All of the data should be repeated exactly; pictures are not part of the copy.
--- START ---
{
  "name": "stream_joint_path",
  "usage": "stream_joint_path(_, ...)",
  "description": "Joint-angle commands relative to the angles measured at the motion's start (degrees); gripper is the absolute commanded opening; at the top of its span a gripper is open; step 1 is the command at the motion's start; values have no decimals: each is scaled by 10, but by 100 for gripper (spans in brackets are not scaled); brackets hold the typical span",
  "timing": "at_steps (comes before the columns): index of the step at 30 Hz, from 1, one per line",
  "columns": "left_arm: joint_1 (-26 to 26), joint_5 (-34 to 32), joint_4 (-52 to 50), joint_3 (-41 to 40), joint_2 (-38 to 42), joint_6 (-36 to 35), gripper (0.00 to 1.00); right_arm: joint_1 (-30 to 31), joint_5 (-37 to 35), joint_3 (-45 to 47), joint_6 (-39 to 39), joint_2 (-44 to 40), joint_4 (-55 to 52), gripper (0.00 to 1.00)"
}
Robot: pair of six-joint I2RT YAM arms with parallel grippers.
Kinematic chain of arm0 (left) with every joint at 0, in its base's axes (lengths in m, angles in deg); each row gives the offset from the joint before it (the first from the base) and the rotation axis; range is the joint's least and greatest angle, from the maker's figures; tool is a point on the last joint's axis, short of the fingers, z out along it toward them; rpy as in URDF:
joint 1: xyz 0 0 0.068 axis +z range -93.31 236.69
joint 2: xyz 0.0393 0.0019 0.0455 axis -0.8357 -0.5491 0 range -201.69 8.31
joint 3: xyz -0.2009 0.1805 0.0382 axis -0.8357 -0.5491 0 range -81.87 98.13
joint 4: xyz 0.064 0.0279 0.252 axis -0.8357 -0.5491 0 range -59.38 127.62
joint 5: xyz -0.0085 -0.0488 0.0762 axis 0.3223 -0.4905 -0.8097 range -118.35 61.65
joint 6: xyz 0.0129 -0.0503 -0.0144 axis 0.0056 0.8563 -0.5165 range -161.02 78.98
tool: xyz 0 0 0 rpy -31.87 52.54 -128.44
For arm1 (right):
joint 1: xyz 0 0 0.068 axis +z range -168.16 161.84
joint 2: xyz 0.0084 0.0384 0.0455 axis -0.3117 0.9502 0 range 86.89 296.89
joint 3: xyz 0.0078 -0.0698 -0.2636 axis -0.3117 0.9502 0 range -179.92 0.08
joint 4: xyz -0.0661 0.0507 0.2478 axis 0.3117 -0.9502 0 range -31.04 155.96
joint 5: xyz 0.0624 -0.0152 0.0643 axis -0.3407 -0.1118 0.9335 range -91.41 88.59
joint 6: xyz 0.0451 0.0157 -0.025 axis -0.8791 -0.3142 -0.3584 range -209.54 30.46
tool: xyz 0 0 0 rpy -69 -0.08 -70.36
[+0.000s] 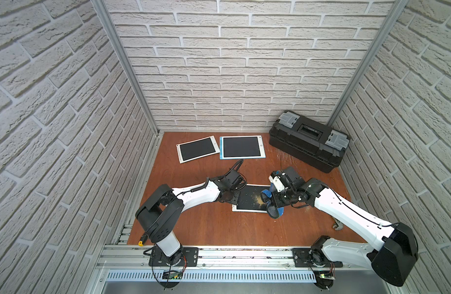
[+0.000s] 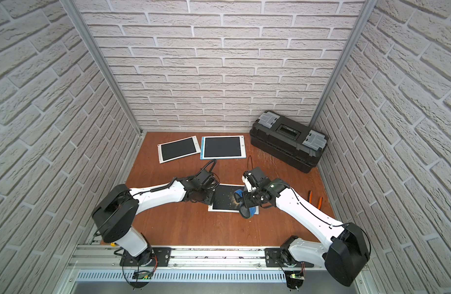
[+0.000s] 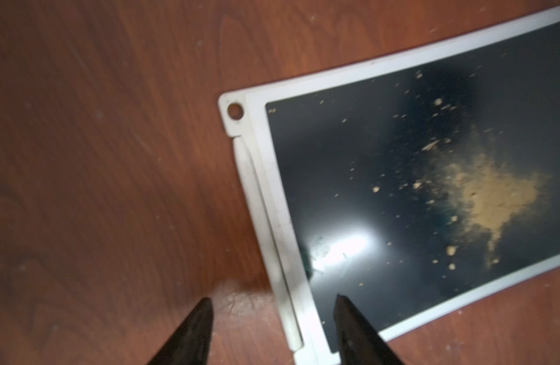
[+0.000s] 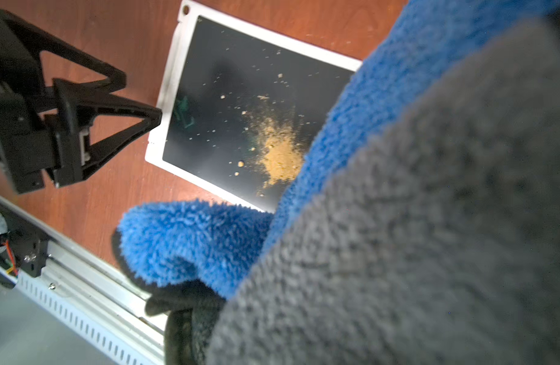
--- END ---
### [Response]
{
  "name": "stream_joint_path",
  "usage": "stream_joint_path(_, ...)",
  "description": "Joint-angle commands relative to the angles measured at the motion's start (degrees); gripper is the absolute commanded opening; at the top of its span a gripper is open; step 1 is the command at the motion's start; values have no decimals: each is scaled by 10, but by 100 for gripper (spans in brackets are not scaled); brackets hold the typical span",
  "timing": "at_steps (comes before the columns): index of the step at 30 Hz, from 1, one per line",
  "columns": "left_arm: joint_1 (-26 to 26), joint_5 (-34 to 32), joint_4 (-52 to 50), joint_3 (-41 to 40), joint_2 (-38 to 42), joint_6 (-36 to 35), gripper (0.00 to 1.00); right_arm: joint_1 (-30 to 31), joint_5 (-37 to 35), joint_3 (-45 to 47), joint_6 (-39 to 39), joint_2 (-44 to 40), joint_4 (-55 to 52), gripper (0.00 to 1.00)"
}
Robot: pair of six-joint I2RT YAM arms with parallel grippers.
Kinematic chain of arm0 (left) with every joint at 0, in its base's axes (lengths in m, angles in deg); each row gives the offset from the joint before it (the first from the base) and the rotation axis; range is the joint's least and greatest angle, from the maker's figures; tool is a point on the last joint's axis, short of the fingers, z out along it toward them; rpy as in URDF:
joint 1: xyz 0 0 0.068 axis +z range -93.31 236.69
joint 2: xyz 0.0393 0.0019 0.0455 axis -0.8357 -0.5491 0 range -201.69 8.31
joint 3: xyz -0.2009 0.1805 0.0382 axis -0.8357 -0.5491 0 range -81.87 98.13
joint 4: xyz 0.064 0.0279 0.252 axis -0.8357 -0.5491 0 range -59.38 127.62
joint 5: xyz -0.0085 -0.0488 0.0762 axis 0.3223 -0.4905 -0.8097 range -118.35 61.65
joint 6: xyz 0.0129 -0.0503 -0.0144 axis 0.0056 0.8563 -0.5165 range -161.02 78.98
tool: xyz 0 0 0 rpy -31.87 52.54 -128.44
For arm1 (right):
joint 1: xyz 0 0 0.068 axis +z range -168.16 161.84
joint 2: xyz 0.0084 0.0384 0.0455 axis -0.3117 0.9502 0 range 86.89 296.89
joint 3: xyz 0.0078 -0.0698 -0.2636 axis -0.3117 0.9502 0 range -179.92 0.08
joint 4: xyz -0.0661 0.0507 0.2478 axis 0.3117 -0.9502 0 range -31.04 155.96
joint 5: xyz 0.0624 -0.0152 0.0643 axis -0.3407 -0.1118 0.9335 range -91.41 88.59
joint 6: xyz 0.0451 0.0157 -0.025 axis -0.8791 -0.3142 -0.3584 range -209.54 30.46
tool: xyz 0 0 0 rpy -69 -0.08 -70.36
[+0.000s] 
[+0.000s] 
[+0.000s] 
[+0.000s] 

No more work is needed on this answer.